Tak lama kemudian,Azizah segera mengeluarkan amplop berisi uang,dan ia memberikan nya kepada Rani.
"Apa ini Nyonya?"tentu saja itu membuat Rani,karena satu Minggu lalu,sebelum mereka berangkat ke Thailand,Rani baru saja menerima gaji dari Azizah dan Satria.
"Itu bonus untuk kamu,belikan apa yang kamu perlu,kalau kurang segera beritahu Tuan mu!"Azizah melirik ke arah Satria.Pria itu hanya mengangguk saja.
"Terimakasih banyak Tuan,Nyonya"
"Iya sama-sama"Rani pun kembali ke dapur,dan membawa gelas kotor bersama dengan nya.
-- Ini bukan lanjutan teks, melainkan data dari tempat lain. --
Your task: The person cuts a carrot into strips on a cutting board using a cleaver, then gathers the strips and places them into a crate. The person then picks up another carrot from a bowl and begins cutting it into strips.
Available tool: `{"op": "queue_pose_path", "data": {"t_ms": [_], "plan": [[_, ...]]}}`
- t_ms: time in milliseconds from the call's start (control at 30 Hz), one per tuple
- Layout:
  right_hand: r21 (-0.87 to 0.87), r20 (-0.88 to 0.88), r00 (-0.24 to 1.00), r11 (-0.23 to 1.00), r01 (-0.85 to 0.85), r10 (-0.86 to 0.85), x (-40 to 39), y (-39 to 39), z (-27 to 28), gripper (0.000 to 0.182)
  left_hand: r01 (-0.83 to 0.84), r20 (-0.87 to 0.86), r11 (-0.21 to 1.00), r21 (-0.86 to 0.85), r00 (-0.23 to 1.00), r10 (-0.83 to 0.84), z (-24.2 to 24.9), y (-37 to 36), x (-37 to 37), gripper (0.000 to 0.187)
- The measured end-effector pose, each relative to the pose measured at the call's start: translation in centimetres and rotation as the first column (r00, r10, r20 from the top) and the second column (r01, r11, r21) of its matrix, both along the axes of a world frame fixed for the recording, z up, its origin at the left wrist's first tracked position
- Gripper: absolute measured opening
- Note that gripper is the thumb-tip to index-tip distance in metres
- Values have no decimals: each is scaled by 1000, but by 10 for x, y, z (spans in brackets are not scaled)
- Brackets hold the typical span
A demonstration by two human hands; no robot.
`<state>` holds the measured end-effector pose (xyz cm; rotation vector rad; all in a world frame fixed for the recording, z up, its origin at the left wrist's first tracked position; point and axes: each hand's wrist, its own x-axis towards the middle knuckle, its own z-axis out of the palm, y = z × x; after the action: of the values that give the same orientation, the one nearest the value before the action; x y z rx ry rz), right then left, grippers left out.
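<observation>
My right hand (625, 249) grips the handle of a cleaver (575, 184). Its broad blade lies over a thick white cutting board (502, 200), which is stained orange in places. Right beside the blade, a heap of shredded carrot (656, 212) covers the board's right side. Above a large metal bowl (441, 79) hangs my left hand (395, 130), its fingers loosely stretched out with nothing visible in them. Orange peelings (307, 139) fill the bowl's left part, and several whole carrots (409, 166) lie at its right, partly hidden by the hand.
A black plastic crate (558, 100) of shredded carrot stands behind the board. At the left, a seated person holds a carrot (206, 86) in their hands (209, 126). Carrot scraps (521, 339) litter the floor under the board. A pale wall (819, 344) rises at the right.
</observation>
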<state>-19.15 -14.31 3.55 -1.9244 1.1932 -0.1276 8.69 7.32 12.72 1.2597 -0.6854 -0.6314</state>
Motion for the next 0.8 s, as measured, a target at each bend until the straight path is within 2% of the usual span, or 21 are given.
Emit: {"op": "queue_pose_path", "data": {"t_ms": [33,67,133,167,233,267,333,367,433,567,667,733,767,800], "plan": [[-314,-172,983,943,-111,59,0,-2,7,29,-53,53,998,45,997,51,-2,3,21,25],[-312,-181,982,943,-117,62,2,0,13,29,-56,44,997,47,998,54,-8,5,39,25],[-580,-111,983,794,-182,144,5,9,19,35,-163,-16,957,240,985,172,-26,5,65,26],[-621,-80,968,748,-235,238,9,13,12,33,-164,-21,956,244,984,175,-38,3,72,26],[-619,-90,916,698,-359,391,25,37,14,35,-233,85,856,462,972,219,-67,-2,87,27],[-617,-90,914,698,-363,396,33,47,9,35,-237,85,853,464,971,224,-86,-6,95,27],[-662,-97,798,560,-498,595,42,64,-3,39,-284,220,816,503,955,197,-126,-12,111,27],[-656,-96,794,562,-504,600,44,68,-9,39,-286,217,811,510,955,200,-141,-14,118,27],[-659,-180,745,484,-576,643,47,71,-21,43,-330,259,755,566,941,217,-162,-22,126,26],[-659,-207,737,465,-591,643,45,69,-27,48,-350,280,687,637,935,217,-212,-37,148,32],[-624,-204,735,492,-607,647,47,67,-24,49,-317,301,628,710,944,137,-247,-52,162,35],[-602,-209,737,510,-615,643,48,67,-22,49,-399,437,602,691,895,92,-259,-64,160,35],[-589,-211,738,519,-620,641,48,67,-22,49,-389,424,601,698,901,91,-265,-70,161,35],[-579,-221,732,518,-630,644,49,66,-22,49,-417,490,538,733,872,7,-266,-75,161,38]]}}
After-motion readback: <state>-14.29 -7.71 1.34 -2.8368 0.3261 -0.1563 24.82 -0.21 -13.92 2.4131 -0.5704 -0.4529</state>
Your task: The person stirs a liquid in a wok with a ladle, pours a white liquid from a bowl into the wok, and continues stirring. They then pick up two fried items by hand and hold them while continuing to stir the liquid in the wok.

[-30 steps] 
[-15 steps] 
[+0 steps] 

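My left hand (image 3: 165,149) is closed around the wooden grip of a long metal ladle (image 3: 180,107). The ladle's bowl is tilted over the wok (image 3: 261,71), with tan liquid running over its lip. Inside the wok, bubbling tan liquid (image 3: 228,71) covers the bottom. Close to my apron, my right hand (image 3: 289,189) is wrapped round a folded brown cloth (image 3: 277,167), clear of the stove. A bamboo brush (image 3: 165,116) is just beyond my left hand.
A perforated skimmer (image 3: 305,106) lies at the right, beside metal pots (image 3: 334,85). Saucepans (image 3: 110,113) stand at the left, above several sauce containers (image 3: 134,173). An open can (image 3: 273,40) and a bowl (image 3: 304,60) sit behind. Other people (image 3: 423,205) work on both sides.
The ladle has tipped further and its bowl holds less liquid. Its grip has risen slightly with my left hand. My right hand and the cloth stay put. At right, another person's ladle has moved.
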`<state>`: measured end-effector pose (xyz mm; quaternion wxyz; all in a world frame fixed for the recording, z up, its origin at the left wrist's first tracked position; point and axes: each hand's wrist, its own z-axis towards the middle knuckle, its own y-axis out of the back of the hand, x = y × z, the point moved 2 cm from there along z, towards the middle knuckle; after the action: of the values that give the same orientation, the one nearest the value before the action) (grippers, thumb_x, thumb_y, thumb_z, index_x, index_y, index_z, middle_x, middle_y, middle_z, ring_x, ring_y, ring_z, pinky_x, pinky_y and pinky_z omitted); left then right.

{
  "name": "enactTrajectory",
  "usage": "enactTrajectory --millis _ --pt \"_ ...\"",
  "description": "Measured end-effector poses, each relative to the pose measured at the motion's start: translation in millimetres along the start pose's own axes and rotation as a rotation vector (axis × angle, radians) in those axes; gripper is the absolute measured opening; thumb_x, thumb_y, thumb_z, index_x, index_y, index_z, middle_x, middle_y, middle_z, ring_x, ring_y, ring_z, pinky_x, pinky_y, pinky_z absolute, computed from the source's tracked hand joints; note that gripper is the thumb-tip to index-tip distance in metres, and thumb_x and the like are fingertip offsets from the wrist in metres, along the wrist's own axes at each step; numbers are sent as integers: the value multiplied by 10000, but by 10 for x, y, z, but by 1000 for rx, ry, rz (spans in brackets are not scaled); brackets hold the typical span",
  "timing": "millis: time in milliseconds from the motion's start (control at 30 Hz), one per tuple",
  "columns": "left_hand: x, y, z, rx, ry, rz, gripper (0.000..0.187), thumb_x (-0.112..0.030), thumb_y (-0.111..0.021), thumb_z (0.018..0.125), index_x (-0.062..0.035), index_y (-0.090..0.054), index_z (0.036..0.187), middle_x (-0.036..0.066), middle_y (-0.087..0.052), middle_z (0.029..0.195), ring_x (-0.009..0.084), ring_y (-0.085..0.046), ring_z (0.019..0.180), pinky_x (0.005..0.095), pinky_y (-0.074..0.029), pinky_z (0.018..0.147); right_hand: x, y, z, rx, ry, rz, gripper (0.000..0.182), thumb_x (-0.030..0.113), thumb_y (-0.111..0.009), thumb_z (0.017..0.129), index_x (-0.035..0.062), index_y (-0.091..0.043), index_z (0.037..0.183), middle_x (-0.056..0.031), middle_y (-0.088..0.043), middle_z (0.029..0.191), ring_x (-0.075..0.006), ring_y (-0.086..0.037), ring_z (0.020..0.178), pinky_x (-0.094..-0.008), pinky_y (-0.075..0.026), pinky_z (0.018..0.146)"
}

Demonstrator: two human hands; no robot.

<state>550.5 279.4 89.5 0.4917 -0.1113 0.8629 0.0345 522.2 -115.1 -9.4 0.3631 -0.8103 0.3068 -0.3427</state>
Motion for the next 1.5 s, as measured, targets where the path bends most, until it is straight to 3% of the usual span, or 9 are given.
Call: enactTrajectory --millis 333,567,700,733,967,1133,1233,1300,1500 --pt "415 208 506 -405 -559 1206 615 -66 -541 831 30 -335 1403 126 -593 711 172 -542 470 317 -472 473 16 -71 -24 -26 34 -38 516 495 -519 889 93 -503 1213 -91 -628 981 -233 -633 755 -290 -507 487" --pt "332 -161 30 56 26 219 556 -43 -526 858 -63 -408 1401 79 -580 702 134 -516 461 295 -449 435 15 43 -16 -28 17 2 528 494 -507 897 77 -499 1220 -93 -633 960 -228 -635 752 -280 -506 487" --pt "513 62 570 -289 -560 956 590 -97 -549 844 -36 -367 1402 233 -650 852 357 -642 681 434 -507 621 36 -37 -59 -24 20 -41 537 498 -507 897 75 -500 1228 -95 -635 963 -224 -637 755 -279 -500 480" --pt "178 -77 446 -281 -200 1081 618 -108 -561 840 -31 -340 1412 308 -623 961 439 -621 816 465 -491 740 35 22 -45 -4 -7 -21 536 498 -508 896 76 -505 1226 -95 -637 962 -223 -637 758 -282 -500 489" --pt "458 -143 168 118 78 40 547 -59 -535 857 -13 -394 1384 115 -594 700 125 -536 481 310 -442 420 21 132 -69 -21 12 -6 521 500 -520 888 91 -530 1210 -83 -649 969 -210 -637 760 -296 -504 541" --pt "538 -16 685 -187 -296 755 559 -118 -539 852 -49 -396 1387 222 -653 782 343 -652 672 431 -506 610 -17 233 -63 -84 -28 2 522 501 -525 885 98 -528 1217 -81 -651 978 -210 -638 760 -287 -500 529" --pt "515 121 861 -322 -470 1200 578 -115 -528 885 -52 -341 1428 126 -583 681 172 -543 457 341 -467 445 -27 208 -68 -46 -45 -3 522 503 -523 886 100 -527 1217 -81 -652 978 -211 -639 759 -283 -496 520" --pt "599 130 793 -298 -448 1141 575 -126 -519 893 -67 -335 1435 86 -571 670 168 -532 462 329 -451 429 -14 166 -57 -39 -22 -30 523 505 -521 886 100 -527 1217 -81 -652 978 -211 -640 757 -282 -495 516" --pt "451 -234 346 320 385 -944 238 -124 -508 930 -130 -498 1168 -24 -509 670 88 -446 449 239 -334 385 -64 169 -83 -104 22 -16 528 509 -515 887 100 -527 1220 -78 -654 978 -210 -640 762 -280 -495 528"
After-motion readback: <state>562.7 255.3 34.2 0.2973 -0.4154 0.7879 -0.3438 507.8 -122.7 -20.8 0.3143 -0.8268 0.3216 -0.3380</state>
Setelah Rani pergi,Satria terlihat begitu lelah,ia hampir saja terlelap di sofa ruang keluarga.
"Papa!"teriak Raka,sehingga membuat Satria kaget.
"Apa sih?"Satria pun terpaksa duduk tegak kembali,demi mendengar ocehan anak bujang nya itu.
"Kapan Papa pergi ambil formulir untuk kami,bukan nya kami akan masuk sekolah menengah Atas!"
"Besok Papa ambil,Arka sekolah disini juga atau di Inggris?"
"Disini saja Pa,biar bisa sama Raka terus,kalau ada apa-apa Arka bisa menjaga nya"timpal Arka,
"Yeee emang aku anak kecil,Aku juga mau kali hidup tanpa membebankan kalian semua"ujar Raka,yang langsung raut wajah nya berubah menjadi muram.
"Kami sedang di repotin oleh kamu,malah kami takut kalau kalian tidak membutuhkan bantuan kami lagi,iya 'kan pa?"
"Iya benar ma"
"Tuh dengar,makanya jangan ambil kesimpulan sendiri"sambung Arka.
Begitu keluarga cemara ini,setiap hari ada saja yang mereka cerokin.Entah soal sekolah atau hal lain,tapi selalu Arkana yang harus mengalah sama Raka.Karena mereka tidak ingin membuat Raka stres dan terbeban oleh pikiran nya sendiri.
"Sayang,obat mu masih ada?"tanya Azizah,saat Raka akan beranjak ke kamar.
"Dua kali minum lagi ma"
"Besok kita ke rumah sakit,sekalian periksa!"
"Iya ma"
Azizah tersenyum.Raka dan Arka langsung pergi menuju kamar,untuk membersihkan diri dan sekalian istirahat.
Begitu juga Satria dan Azizah pun bergegas,ke kamar,dan membawa koper berisi baju koper ke belakang,agar segera di cuci oleh Rani.